Aim of the task:
Every line below that holds "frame" must be copied.

=== Section Start ===

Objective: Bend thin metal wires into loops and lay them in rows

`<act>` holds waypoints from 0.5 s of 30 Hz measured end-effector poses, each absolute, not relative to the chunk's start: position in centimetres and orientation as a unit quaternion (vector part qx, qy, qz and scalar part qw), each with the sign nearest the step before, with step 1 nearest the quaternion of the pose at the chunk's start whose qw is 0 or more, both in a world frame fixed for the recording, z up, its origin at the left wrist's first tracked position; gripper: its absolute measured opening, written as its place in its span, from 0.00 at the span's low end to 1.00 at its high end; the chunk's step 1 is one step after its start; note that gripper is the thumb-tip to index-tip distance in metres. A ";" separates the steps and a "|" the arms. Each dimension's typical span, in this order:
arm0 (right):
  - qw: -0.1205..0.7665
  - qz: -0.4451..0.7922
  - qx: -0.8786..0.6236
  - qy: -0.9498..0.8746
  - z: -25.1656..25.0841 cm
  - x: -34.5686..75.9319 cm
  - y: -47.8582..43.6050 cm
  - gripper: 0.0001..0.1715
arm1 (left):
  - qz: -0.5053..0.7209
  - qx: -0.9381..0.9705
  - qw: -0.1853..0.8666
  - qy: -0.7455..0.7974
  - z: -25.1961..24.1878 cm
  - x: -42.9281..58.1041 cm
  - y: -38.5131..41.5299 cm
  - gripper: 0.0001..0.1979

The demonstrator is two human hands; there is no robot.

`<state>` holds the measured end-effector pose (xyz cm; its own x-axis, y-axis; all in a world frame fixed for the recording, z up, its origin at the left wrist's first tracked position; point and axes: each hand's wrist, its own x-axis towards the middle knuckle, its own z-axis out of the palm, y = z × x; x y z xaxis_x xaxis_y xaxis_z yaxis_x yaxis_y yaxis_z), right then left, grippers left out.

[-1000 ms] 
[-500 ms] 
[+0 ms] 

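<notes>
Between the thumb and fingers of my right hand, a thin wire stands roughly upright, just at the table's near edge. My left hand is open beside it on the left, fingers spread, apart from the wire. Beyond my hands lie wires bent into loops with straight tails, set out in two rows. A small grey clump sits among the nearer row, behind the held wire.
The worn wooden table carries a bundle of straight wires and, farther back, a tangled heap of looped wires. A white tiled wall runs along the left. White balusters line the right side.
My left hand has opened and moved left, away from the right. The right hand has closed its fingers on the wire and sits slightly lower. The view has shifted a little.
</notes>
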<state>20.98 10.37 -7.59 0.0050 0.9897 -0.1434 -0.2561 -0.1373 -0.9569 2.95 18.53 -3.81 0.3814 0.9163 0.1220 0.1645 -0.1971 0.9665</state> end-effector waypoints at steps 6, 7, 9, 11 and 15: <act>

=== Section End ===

Answer below:
`<act>` holds waypoints from 0.5 s of 30 Hz measured end-effector poses, each absolute, not relative to the chunk's start: position in centimetres and orientation as a unit quaternion (vector part qx, qy, qz and scalar part qw), each with the sign nearest the step before, with step 1 nearest the quaternion of the pose at the chunk's start whose qw is 0 or more, both in a world frame fixed for the recording, z up, its origin at the left wrist's first tracked position; gripper: its absolute measured opening, written as its place in its span, from 0.00 at the span's low end to 1.00 at its high end; the chunk's step 1 is one step after its start; note that gripper is the thumb-tip to index-tip distance in metres. A ";" separates the steps and a "|" the arms. Each dimension's typical span, in this order:
`<state>` holds the measured end-effector pose (xyz cm; its own x-axis, y-axis; all in a world frame fixed for the recording, z up, its origin at the left wrist's first tracked position; point and axes: each hand's wrist, its own x-axis towards the middle knuckle, its own z-axis out of the palm, y = z × x; x y z xaxis_x xaxis_y xaxis_z yaxis_x yaxis_y yaxis_z), right then left, grippers left out.

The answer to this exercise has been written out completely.